One area which neither platform seems to be doing very well at present is offering more advanced coursework. Naturally the primary difficulty is in having enough audience to justify the production effort. The audience for a graduate level topology class is simply far smaller than introductory courses in history or music appreciation, but those types of courses will eventually have to exist to make the enterprises sustainable – in addition to the fact that they add real value to society. Another difficulty is that advanced coursework usually requires some significant work outside of the lecture environment – readings, homework, etc. MOOCs seem to have a slight upper hand here while TGC has generally relied on all of the significant material being offered in a lecture with the suggestion of reading their accompanying booklets and possibly offering supplementary bibliographies. When are we going to start seeing course work at the upper-level undergraduate or graduate level?

The nice part is that with evolving technology and capabilities, there are potentially new pedagogic methods that will allow easier teaching of some material that may not have been possible previously. (For some brief examples, see this post I wrote last week on Latin and the digital humanities.) In particular, I’m sure many of us have been astounded and pleased at how Dr. Greenberg managed the supreme gymnastics of offering of “Understanding the Fundamentals of Music” without delving into traditional music theory and written notation, but will he be able to actually offer that in new and exciting ways to increase our levels of understanding of music and then spawn off another 618 lectures that take us all further and deeper into his exciting world? Perhaps it comes in the form of a multimedia mobile app? We’re all waiting with bated breath, because regardless of how he pulls it off, we know it’s going to be educational, entertaining and truly awe inspiring.

Following my commentary, Scott Ableman, the Chief Marketing Officer for TGC, responded with the following, which I find very interesting:

Chris, all excellent observations (and I agree re Alcott’s course). I hope you’ll be please to learn that the impact of MOOCs, if any, on The Great Courses has been positive, in that there is a rapidly growing awareness and interest in the notion that lifelong learning is possible via digital media. As for differentiating vs. MOOCs, people who know about The Great Courses generally find the differences to be self-evident:

  1. Curation: TGC scours the globe to find the world’s greatest professors;
  2. Formats: The ability to enjoy a course in your car or at home on your TV or on your smartphone, etc.;
  3. Lack of pressure: Having no set schedule and doing things at your own pace with no homework or exams (to be sure, there are some for whom sitting at a keyboard at a scheduled time and taking tests and getting a certificate is quite valuable, but that’s a different audience).

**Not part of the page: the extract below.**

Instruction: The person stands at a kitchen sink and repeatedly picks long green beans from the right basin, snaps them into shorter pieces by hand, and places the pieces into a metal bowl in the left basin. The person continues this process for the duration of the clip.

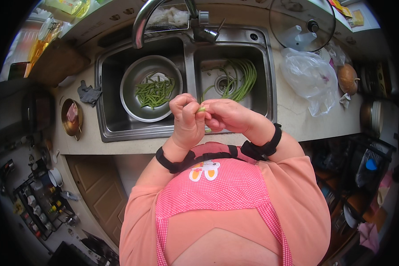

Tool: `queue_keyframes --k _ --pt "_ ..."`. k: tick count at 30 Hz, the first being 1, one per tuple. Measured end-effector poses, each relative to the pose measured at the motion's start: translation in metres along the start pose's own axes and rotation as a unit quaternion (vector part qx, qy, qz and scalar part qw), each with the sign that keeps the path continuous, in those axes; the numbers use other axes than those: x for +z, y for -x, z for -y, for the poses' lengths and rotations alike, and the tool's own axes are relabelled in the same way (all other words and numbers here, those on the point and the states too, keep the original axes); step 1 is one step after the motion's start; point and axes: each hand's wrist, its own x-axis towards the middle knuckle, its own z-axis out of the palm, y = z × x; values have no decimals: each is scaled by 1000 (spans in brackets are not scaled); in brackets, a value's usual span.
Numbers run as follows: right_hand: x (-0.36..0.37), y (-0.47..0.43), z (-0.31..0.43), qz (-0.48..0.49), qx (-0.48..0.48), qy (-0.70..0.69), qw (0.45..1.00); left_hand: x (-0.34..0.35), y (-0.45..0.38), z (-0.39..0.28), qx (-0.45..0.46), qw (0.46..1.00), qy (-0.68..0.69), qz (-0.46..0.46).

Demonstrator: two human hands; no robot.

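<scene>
My left hand (188, 121) and my right hand (229, 114) meet in front of the sink's near rim, both pinching a green bean (202, 109) between their fingertips. Most of that bean is hidden by the fingers. A metal bowl (128, 99) in the left basin holds many short pieces of green bean (155, 91). In the right basin, a bunch of long green beans (247, 79) curves around the drain (224, 84).
The faucet (143, 20) arches over the double sink (189, 66). Left of it are a grey cloth (89, 93) and a small pan (66, 128) with raw meat. A clear plastic bag (309, 76), a glass lid (302, 20) and a brownish round vegetable (347, 79) are to the right.
</scene>
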Motion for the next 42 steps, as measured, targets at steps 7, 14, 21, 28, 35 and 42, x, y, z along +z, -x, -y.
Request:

The Great Courses once were the sole claimant to a fourth differentiator, which is depth. Obviously, the proliferation of fairly narrow MOOCs provides as much depth on many topics, and in some cases addresses your desire for higher level courses. Still TGC offers significant depth when compared to the alternatives on TV or audio books. I must say that I was disappointed that Genzlinger chose to focus on this notion that professors these days “don’t know how to lecture.” He suggests that TGC is in the business of teaching bad lecturers how to look good in front of a camera. This of course couldn’t be further from the truth. Anybody familiar with The Great Course knows that among its greatest strengths is its academic recruiting team, which finds professors like Robert Greenberg and introduces them to lifelong learners around the world.